You're reading: Moscow threatens Kyiv with $3 billion loan recall ahead of peace talks

Russia’s Finance Minister Anton Siluanov accused Ukraine of breaching the conditions of a $3 billion Russian loan today ahead of a new round of peace talks in Germany's capital on Jan. 12.

The foreign ministers of Ukraine, Russia, Germany and France will meet in Berlin to discuss the war in eastern Ukraine, which has been simmering since a ceasefire was agreed on Sept. 5. While there has been a notable decrease in heavy shelling, the agreement has failed to stop daily casualties from small arms fire. Ukrainian
defence officials reported two servicemen killed and 20 wounded in the past 24
hours.

While the Russian-instigated war has eased, the economic war between Russia and Ukraine’s Western allies seems to be intensifying. Western nations have responded to Russia’s aggression against Ukraine with a series of financial restrictions on individuals and businesses.
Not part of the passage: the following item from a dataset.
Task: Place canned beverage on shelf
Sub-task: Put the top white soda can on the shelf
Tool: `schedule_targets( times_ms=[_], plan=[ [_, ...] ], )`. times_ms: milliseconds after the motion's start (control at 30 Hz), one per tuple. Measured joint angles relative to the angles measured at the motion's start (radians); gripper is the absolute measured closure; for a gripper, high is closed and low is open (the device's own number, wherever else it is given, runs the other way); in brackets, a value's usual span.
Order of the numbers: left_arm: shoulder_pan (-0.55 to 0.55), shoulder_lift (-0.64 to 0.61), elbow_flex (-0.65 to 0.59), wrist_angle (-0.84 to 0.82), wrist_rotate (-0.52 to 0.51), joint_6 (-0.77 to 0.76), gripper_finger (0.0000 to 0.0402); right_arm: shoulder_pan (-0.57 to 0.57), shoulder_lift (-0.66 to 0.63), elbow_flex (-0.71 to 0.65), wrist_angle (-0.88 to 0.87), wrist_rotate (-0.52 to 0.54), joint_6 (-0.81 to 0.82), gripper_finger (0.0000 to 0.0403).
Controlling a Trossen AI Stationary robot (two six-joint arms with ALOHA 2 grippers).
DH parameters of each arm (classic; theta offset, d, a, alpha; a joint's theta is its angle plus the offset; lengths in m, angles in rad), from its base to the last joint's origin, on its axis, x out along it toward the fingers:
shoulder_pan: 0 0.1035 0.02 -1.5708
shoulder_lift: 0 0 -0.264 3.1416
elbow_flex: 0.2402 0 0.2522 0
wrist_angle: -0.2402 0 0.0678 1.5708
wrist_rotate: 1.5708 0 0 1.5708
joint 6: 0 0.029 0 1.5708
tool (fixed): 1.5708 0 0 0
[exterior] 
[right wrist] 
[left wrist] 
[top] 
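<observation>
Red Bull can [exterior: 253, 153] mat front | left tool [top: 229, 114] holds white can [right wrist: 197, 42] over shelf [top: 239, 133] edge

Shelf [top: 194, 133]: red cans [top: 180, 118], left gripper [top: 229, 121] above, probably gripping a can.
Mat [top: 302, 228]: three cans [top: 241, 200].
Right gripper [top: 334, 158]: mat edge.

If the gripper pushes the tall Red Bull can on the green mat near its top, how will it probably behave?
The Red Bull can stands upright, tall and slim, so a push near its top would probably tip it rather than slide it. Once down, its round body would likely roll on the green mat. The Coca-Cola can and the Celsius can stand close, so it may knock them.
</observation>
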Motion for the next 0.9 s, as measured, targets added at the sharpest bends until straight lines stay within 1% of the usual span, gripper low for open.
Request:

U.S. and European Union sanctions against Russia have hit the country’s economy, but the energy-export dependent state is
reeling from tumbling Brent oil prices, down to $50.11 per barrel from $90
per barrel in early November. The ruble climbed to around 62 to the dollar on Jan. 9, despite government intervention following a sharp devaluation in mid-December.

Today Fitch international
ratings agency announced they had downgraded Russia’s credit rating to negative BBB,
one step away from a junk rating.

Now Russia looks to be retaliating in kind, exploiting Ukraine’s
economic weakness in an apparent effort to strengthen Foreign Minister Sergei
Lavrov’s hand at the bargaining table, with Moscow seemingly intent on maintaining leverage over its former Soviet republic.
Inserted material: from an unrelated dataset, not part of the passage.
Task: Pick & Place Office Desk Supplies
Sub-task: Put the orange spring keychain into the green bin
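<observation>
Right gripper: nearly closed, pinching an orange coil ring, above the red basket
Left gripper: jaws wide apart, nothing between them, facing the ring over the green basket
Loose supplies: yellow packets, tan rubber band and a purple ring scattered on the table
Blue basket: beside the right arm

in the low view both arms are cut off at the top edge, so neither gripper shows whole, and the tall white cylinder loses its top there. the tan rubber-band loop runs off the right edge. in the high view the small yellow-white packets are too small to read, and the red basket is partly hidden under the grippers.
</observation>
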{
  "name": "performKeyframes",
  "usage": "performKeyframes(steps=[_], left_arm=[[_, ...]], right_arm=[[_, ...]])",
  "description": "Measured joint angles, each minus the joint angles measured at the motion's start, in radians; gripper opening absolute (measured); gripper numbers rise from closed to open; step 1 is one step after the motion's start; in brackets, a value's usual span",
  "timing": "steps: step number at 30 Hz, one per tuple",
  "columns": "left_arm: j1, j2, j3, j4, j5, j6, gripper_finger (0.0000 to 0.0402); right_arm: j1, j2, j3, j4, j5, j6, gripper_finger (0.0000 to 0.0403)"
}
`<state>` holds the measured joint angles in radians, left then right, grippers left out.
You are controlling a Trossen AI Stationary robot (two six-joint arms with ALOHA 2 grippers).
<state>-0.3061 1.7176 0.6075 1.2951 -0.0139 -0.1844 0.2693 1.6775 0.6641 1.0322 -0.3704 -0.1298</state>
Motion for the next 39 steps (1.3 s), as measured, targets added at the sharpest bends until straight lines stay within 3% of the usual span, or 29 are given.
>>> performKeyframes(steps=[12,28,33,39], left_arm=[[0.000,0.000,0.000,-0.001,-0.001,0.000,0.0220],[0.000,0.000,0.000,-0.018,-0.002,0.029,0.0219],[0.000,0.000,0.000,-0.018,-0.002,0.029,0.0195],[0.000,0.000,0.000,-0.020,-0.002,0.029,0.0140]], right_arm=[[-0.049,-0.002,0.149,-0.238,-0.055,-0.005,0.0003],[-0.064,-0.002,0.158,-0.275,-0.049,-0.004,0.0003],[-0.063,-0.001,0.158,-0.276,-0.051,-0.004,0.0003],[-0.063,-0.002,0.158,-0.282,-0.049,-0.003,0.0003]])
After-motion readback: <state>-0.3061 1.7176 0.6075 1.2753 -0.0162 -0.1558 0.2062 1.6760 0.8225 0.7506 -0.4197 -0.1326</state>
“Ukraine breached conditions governing the provision by Russia of a $3
billion loan,” Finance Minister Siluanov told Russian news agency ITAR-TASS
earlier today.

“Russia has every reason to demand early repayment of the $3 billion
loan, but the decision has not been made yet.”

The money was loaned to the government of former Ukrainian President Viktor Yanukovych, ousted in February 2014 after he stole millions, possibly billions, of dollars from state coffers. It was the first tranche of a $15 billion bailout abandoned after Yanukovych fled the country.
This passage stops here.